• [WHAT YOU HAVE TO DO] Within the records below is a range that opens at the line with "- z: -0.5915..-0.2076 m" and closes at the line with "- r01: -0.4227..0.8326". Return that range word for word, both ends included, and only that range.

[Start of Attachment]

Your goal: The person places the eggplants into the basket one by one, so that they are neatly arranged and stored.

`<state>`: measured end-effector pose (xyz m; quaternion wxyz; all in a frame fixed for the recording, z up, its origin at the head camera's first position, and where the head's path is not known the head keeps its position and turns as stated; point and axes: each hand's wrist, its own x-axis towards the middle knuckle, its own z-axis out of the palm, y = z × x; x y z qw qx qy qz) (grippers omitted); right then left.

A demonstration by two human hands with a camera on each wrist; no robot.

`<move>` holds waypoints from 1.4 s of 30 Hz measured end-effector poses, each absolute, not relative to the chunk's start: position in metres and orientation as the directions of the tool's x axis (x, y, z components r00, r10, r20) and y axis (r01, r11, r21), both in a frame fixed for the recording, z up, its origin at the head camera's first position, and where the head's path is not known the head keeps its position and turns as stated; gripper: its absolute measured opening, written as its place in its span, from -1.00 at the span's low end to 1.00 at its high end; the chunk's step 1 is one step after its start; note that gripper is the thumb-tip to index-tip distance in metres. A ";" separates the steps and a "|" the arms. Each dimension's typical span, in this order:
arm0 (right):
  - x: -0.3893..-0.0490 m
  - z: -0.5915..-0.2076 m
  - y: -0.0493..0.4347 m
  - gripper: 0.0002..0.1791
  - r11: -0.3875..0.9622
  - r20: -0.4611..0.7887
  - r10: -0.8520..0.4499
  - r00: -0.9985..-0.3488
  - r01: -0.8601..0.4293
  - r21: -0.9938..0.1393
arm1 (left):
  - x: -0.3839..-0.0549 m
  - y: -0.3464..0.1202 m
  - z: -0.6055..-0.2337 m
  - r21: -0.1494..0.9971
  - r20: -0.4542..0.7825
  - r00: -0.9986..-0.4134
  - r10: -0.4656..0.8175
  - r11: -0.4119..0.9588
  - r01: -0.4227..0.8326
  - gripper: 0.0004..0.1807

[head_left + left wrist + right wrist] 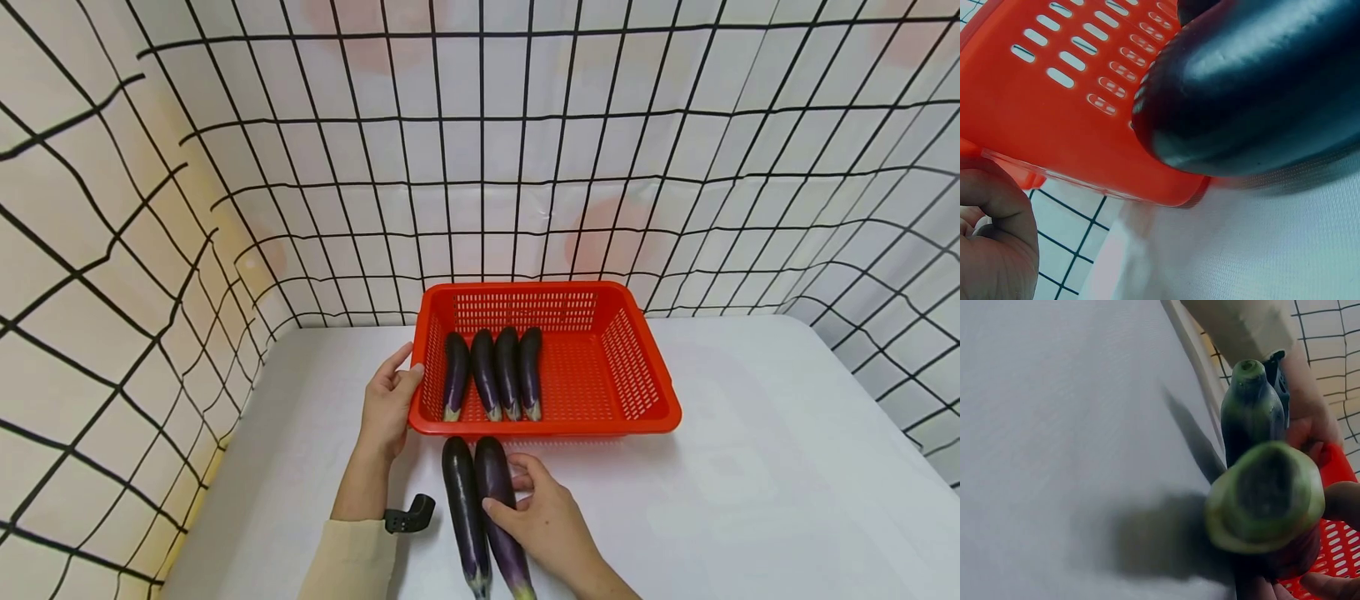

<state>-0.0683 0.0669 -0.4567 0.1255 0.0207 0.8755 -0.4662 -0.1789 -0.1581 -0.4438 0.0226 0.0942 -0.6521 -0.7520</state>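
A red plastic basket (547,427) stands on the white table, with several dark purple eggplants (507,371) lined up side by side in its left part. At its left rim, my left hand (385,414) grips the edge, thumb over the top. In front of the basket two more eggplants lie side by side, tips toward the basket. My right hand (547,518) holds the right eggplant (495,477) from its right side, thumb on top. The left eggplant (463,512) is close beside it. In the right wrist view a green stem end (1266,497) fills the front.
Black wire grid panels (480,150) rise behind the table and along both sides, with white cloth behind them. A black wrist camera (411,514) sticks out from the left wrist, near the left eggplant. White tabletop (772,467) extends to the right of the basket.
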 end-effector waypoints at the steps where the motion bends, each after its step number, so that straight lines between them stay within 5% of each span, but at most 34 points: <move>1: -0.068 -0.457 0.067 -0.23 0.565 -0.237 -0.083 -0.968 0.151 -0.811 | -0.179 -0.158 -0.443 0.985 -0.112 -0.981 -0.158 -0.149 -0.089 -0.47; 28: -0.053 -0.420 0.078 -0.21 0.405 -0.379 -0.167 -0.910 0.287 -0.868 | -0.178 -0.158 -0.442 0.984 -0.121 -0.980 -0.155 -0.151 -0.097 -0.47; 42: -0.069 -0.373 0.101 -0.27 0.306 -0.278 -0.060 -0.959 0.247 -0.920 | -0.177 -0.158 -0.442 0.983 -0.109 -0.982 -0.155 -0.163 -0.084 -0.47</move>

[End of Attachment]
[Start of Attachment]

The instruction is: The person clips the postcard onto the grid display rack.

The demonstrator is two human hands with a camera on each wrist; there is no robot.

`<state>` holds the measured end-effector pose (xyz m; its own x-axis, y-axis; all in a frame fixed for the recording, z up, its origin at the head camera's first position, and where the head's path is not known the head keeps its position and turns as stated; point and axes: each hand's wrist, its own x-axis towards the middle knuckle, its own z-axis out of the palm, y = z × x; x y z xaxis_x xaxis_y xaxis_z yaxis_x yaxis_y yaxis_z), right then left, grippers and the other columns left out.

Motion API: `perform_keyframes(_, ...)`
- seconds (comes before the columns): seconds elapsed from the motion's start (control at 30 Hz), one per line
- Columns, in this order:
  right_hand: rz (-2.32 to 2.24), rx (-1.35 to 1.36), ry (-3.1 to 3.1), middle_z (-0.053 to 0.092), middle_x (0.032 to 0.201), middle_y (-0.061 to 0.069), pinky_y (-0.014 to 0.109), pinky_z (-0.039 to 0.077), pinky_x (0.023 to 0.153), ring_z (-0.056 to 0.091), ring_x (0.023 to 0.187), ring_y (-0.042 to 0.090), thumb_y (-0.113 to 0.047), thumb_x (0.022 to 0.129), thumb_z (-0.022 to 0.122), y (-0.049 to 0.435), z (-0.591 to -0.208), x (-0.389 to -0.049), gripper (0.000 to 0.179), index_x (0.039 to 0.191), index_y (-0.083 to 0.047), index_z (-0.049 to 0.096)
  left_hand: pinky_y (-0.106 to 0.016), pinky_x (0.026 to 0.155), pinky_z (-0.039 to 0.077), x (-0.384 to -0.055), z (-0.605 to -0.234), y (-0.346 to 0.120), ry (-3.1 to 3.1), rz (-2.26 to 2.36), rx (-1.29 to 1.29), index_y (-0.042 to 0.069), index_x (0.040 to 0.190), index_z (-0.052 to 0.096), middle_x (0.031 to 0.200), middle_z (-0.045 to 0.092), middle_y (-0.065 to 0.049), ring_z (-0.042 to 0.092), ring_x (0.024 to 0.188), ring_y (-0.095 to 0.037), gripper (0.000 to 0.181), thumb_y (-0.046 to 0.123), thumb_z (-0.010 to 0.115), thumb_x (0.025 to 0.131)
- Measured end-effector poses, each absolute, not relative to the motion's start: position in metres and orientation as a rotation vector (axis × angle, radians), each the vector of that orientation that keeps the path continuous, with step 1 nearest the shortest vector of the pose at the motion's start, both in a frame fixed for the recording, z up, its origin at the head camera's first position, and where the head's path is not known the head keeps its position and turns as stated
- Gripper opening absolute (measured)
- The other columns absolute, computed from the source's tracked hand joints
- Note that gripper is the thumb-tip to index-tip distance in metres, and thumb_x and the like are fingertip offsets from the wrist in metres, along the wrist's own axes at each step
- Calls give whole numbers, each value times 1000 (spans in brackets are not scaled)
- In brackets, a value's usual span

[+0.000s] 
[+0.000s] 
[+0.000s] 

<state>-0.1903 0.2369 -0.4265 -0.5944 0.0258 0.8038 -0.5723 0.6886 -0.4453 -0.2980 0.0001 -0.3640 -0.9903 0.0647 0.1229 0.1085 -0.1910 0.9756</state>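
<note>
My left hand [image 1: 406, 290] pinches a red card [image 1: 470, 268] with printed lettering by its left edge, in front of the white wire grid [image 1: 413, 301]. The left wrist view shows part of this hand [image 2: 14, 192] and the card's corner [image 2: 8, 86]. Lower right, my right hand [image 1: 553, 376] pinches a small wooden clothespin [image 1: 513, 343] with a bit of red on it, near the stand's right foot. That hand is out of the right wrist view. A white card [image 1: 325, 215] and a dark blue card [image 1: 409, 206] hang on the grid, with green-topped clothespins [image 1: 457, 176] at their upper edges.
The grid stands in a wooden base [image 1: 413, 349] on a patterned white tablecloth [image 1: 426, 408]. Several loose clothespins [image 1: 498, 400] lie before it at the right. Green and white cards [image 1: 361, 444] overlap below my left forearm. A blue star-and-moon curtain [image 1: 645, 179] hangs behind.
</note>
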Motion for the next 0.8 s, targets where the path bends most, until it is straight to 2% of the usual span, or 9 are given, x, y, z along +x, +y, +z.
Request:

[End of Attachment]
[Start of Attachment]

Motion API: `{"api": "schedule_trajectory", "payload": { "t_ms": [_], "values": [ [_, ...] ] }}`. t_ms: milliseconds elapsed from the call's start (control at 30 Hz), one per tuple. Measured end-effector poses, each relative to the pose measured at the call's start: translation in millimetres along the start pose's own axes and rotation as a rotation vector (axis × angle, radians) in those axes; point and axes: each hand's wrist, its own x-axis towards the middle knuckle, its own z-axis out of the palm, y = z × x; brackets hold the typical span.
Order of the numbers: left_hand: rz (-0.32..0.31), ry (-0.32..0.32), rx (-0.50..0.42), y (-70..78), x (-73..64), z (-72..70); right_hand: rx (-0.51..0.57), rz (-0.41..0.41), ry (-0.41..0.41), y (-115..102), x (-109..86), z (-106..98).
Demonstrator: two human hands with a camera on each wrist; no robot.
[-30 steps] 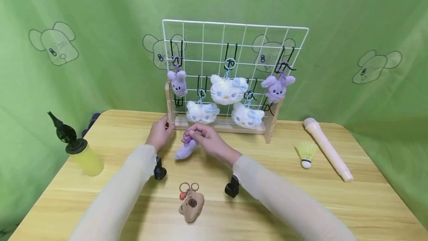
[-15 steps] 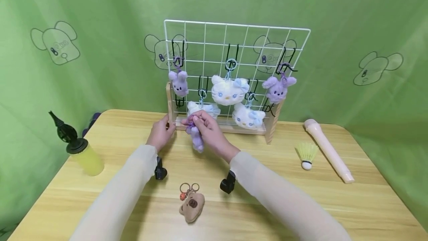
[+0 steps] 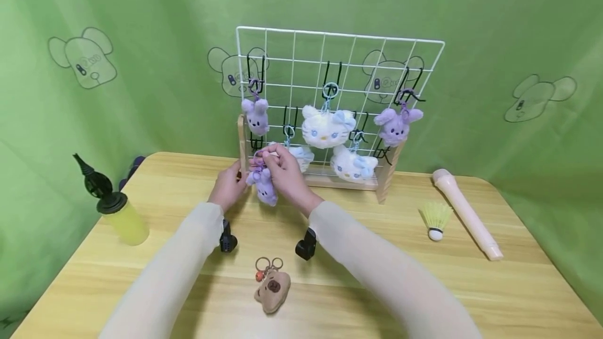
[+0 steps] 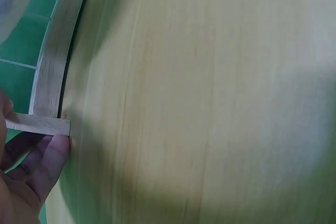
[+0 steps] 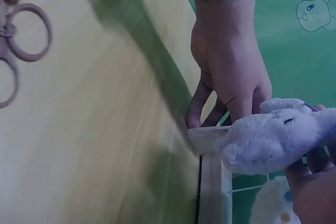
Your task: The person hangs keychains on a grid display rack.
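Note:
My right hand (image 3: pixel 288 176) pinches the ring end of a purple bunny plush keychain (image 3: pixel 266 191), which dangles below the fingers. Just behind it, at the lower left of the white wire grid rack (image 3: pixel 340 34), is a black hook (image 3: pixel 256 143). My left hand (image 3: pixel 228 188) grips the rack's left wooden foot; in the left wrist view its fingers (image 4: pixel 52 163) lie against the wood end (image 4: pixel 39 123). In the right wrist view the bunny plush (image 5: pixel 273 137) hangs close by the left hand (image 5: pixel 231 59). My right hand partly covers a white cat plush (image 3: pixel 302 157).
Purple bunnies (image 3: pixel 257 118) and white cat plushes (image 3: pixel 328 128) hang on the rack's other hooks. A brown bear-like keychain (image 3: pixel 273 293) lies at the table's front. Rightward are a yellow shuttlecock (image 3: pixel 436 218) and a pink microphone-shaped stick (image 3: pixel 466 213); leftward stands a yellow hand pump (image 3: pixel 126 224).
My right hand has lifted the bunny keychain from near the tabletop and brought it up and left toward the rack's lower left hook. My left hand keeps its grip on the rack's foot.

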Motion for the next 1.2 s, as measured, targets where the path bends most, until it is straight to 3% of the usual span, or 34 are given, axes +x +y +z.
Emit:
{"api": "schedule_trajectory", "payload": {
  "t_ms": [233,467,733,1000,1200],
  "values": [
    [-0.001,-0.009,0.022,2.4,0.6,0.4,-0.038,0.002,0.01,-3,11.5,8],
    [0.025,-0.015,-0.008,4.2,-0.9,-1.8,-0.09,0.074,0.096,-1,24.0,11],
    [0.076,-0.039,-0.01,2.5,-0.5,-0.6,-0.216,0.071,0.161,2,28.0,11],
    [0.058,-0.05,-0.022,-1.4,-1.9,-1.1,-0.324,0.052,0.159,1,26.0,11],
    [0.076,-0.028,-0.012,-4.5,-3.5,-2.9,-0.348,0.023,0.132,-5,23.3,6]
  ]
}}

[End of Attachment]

• [WRITTEN ANSWER]
  - z: -0.5915..-0.2076 m
  - y: -0.0493..0.4347 m
  - gripper: 0.0002..0.1791
  - r11: -0.3875..0.9622
  - r20: -0.4611..0.7887
  - r10: -0.8520..0.4499
  - r00: -0.9985..-0.3488
  - r01: -0.8601..0.4293
  - r21: -0.9938..0.1393
arm1 (left):
  - x: -0.3839..-0.0549 m
  - y: -0.3464..0.1202 m
  - z: -0.6055..-0.2337 m
  - r21: -0.1494..0.9971
  - r20: -0.4542..0.7825
  - r00: -0.9986..-0.4134
  - r10: -0.4656..0.8175
  - r11: -0.4119..0.9588
  - r01: -0.4227..0.8326

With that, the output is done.